For Starks, this is a chance to prove that his true talent level is more like the 2010 version of himself and less like the past two seasons. Injuries were the main reason for the dropoff in his production, but images of Starks' promising rookie year faded when he wasn't able to build on that success.
"Like I said last year, I wasn't really satisfied with what I did," Starks said. "I'm a hard worker no matter what. I wasn't satisfied with the work I put in. I felt like I let my team down, my teammates, and I wanted to come back in the best shape of my life and show them I'm willing to work for whatever I get."
Starks rushed for just 255 yards last season, which was less than half of what he had in 2011. He also wasn't used in either 2012 playoff game.
"My play in general, I didn't feel ... that's not expectations that I hold for myself," Starks said. "I got high expectations for myself and performing at a high level, so I don't feel like I did the best that I could have. So I wanted to come out this year and be a better player, stay healthy and contribute how I can contribute."
But the work has now paid off for Starks. He's been healthy so far this season and, as McCarthy noted, put together the best training camp of his four-year career. But even with that, Rodgers looked at Starks as "definitely on the bubble" when roster cutdowns were made less than three weeks ago.
"He kept a really good attitude and that's impressive to the guys," Rodgers said Sunday. "I'm not sure if that was the deciding factor or if it was the upside we saw in him or the run he had in 2010 when he played so well. But James is a guy who's gotten better every year."
Starks wouldn't admit whether he was nervous about the prospect of being released. He wasn't paying attention to media projections because "that could kind of mess you up." But after the Packers drafted Lacy in the second round and traded up to select Franklin in the fourth round on a team that already had Harris and 2011 third-round pick Alex Green, Starks would've had good reason to worry.

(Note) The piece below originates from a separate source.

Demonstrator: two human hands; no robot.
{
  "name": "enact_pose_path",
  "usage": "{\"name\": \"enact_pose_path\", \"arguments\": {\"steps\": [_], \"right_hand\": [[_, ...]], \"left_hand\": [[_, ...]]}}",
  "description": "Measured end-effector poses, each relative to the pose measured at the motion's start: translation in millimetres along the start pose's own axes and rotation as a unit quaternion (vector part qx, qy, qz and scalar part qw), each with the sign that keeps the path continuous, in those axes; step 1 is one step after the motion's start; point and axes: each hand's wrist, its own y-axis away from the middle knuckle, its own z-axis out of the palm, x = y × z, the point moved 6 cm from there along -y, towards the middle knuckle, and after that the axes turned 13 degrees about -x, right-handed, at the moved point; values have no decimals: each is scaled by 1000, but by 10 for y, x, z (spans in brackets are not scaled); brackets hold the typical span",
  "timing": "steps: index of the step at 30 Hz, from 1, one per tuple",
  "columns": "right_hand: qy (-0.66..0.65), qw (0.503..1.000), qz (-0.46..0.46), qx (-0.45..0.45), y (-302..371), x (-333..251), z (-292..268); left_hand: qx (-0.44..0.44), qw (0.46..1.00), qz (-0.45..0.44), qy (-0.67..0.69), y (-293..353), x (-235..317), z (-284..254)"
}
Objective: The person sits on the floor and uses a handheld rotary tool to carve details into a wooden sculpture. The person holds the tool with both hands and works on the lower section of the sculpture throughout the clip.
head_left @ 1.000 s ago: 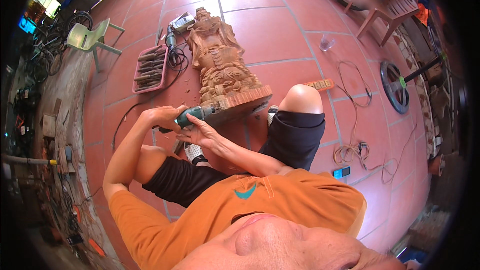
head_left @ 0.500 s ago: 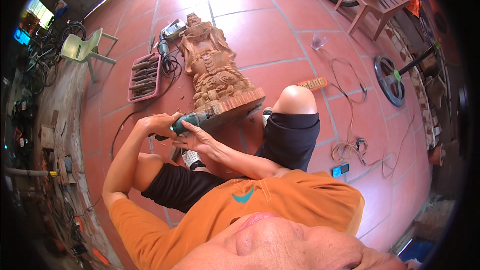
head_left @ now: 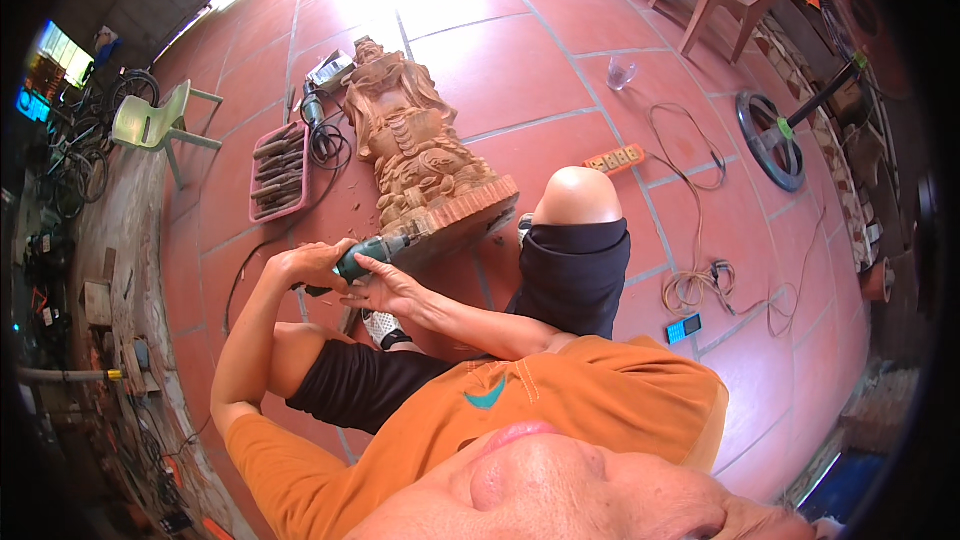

"He's had a challenge, or some adversity this year with drafting two guys and not knowing really during camp," starting left guard Josh Sitton said. "But you weren't able to tell that during camp. He was still working his (butt) off, never had his head down, still the same old guy. (He) kept working, had a great camp. That was something that really jumped out to us. He had a really good camp and we knew that he could come in there and do a really great job for us if somebody else isn't in there."
Starks didn't quite agree with the positive assessments of his teammates and coaches. While they praised his efforts, he would only go as far as to say he "did pretty well" in the win over Washington, adding, "I can continue to get better."
When the Packers' offense is introduced Sunday in Cincinnati, Starks will be a regular-season starter for the fifth time in his NFL career. He last started a game in Week 12 of the 2012 season, but with all the events that took place in Green Bay since then, the odds sure seemed against Starks that he would ever have this chance in a Packers uniform again.
"I never give up," Starks said. "I mean, I'm just playing for myself, playing for my family. These guys are my family. I'm going to do all I can to come back and be the best I can be to help the team win."